From the line containing "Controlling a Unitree" to the last line of the listing below, repeat every line exactly, and output nothing else.
━━ GIVEN DATA
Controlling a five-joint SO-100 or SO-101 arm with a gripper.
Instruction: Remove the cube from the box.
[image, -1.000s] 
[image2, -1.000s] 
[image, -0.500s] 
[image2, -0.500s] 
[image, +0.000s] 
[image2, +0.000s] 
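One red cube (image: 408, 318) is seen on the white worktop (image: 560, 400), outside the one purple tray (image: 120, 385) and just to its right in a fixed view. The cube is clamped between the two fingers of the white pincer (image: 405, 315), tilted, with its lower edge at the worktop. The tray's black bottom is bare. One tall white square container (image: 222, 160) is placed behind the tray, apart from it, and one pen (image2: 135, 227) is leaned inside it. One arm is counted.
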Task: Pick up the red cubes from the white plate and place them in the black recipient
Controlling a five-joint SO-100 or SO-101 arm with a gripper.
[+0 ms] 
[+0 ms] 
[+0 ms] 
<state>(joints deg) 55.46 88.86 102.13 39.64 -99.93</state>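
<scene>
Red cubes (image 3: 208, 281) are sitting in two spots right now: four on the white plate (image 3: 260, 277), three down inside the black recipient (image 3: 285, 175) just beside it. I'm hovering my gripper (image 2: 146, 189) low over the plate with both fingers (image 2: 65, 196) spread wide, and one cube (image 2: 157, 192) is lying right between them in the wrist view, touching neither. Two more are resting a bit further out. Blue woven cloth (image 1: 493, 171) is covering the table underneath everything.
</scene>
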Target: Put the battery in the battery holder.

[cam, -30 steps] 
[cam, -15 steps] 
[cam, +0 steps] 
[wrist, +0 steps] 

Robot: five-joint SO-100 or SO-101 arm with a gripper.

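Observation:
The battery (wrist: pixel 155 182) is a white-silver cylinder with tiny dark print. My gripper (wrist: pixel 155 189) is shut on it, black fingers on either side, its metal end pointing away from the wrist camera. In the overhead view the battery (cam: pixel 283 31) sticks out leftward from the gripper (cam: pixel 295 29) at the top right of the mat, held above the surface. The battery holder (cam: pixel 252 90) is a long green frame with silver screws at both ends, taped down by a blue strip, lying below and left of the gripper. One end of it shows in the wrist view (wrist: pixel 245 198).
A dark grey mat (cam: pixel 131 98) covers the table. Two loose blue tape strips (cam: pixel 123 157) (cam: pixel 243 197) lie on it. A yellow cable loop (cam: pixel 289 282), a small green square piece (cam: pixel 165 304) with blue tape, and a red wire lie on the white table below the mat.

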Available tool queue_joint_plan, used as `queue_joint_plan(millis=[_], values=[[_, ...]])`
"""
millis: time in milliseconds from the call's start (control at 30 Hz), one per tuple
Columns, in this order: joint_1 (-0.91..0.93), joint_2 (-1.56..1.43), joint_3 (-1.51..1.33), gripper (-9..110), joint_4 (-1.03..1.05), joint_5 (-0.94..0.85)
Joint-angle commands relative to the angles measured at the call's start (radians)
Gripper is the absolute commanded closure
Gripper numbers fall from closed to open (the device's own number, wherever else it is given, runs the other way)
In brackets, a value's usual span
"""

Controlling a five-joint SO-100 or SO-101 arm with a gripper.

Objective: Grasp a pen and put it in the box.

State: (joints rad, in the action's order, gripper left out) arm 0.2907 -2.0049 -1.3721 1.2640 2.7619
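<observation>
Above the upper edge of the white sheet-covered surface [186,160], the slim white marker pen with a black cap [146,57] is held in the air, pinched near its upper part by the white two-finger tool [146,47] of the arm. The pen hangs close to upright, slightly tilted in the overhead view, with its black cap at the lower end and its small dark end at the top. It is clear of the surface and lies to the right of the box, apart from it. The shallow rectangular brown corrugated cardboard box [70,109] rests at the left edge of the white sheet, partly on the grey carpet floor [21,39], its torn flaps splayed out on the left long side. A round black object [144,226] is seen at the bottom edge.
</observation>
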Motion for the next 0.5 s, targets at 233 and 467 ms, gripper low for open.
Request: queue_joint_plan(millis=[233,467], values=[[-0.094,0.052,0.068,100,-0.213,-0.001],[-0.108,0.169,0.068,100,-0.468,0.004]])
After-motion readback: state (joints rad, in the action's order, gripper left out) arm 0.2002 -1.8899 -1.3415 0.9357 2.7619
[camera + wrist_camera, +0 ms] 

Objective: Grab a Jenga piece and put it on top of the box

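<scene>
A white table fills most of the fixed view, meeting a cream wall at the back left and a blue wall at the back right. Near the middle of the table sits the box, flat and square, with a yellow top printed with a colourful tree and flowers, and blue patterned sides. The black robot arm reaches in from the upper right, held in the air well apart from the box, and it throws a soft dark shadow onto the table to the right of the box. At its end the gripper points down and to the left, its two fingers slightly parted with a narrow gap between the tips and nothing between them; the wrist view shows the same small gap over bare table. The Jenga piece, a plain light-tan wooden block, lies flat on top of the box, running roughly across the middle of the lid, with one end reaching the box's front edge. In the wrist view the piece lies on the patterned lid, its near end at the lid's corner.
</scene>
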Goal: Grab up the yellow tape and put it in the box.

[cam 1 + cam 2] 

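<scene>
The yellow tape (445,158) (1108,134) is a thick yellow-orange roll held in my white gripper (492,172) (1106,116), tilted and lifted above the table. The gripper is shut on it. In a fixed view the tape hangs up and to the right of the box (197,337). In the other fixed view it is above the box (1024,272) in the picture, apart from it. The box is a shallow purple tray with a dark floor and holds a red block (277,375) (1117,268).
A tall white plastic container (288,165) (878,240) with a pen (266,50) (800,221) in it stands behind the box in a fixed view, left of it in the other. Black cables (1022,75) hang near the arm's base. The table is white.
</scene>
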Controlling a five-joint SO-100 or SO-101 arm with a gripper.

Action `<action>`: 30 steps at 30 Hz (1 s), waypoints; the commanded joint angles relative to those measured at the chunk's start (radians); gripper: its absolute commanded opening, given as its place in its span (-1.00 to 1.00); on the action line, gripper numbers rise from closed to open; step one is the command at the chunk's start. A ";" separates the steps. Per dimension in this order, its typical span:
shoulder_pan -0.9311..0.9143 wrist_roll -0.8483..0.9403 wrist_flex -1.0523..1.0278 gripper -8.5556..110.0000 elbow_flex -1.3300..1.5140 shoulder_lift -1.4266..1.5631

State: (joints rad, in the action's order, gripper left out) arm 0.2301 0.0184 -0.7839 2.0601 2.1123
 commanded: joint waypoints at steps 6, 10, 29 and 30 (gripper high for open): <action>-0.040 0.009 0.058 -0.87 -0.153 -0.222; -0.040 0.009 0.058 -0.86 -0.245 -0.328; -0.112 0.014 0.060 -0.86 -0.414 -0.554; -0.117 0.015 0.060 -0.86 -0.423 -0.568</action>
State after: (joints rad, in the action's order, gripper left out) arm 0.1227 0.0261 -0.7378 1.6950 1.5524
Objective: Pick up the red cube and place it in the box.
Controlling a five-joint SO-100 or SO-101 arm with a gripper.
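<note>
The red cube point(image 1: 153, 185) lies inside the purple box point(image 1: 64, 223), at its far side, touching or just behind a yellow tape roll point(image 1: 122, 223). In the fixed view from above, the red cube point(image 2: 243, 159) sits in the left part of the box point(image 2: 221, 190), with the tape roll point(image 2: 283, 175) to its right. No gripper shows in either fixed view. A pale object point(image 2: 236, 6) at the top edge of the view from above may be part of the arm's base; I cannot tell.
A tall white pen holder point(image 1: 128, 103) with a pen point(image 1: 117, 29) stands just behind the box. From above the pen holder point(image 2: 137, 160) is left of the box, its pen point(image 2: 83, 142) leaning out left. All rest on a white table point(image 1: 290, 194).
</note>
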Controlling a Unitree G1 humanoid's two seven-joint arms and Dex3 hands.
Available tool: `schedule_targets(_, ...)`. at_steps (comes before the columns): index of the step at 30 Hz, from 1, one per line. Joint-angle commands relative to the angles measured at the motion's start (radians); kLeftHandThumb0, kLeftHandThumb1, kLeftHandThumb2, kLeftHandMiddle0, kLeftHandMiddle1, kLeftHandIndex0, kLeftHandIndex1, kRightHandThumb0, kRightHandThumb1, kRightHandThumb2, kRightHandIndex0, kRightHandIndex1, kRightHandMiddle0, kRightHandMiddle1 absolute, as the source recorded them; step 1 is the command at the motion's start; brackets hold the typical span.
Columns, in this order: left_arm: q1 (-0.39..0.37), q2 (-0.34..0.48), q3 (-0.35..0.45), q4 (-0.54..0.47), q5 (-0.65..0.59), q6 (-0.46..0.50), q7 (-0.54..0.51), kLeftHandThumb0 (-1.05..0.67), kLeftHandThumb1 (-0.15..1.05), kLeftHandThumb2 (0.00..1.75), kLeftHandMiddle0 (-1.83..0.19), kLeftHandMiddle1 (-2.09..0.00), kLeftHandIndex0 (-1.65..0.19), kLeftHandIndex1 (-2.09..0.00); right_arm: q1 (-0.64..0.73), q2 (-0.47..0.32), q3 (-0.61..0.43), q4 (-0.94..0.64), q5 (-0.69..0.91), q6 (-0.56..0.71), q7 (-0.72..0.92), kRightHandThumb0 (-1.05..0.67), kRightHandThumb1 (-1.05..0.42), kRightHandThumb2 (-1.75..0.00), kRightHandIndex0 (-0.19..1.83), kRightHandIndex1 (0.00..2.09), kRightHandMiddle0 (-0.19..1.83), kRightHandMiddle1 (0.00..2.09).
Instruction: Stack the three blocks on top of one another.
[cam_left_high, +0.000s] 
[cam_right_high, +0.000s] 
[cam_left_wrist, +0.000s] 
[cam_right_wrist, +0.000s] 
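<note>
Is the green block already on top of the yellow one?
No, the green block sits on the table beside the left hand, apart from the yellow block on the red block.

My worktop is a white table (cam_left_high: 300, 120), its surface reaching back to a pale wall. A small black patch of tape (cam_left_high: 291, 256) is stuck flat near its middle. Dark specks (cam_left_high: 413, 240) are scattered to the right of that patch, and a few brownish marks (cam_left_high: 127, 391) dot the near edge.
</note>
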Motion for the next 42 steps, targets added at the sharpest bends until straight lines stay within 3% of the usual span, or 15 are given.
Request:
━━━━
(EXERCISE RESPONSE):
Controlling a Unitree G1 humanoid's two seven-joint arms and Dex3 hands.
Available tool: `schedule_targets(_, ...)`. at_steps (comes before the columns): index of the step at 30 Hz, from 1, one per line. Joint-angle commands relative to the angles measured at the motion's start (radians); kLeftHandThumb0, kLeftHandThumb1, kLeftHandThumb2, kLeftHandMiddle0, kLeftHandMiddle1, kLeftHandIndex0, kLeftHandIndex1, kRightHandThumb0, kRightHandThumb1, kRightHandThumb2, kRightHandIndex0, kRightHandIndex1, kRightHandMiddle0, kRightHandMiddle1 absolute, as the source recorded them; step 1 is the command at the motion's start; brackets hold the typical span.
Columns, in this order: left_arm: q1 (-0.39..0.37), q2 (-0.34..0.48), q3 (-0.35..0.45), q4 (-0.54..0.47), q5 (-0.65..0.59), q6 (-0.46..0.50), q7 (-0.54..0.51), kLeftHandThumb0 (-1.05..0.67), kLeftHandThumb1 (-0.15..1.05), kLeftHandThumb2 (0.00..1.75), kLeftHandMiddle0 (-1.83..0.19), kLeftHandMiddle1 (-2.09..0.00), kLeftHandIndex0 (-1.65..0.19), kLeftHandIndex1 (-2.09..0.00); right_arm: q1 (-0.64..0.73), q2 (-0.47..0.32), q3 (-0.61..0.43), q4 (-0.94..0.64), q5 (-0.69..0.91), q6 (-0.56..0.71), q7 (-0.72..0.92), kRightHandThumb0 (-1.05..0.67), kRightHandThumb1 (-1.05..0.42), kRightHandThumb2 (-1.75..0.00), kRightHandIndex0 (-0.19..1.83), kRightHandIndex1 (0.00..2.09), kRightHandMiddle0 (-0.19..1.83), kRightHandMiddle1 (0.00..2.09).
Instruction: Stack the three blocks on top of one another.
[cam_left_high, +0.000s] 
[cam_right_high, +0.000s] 
[cam_left_wrist, +0.000s] 
[cam_right_wrist, +0.000s] 
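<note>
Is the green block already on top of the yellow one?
No, the green block sits on the table beside the left hand, apart from the yellow block on the red block.

My worktop is a white table (cam_left_high: 300, 120), its surface reaching back to a pale wall. A small black patch of tape (cam_left_high: 291, 256) is stuck flat near its middle. Dark specks (cam_left_high: 413, 240) are scattered to the right of that patch, and a few brownish marks (cam_left_high: 127, 391) dot the near edge.
</note>
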Motion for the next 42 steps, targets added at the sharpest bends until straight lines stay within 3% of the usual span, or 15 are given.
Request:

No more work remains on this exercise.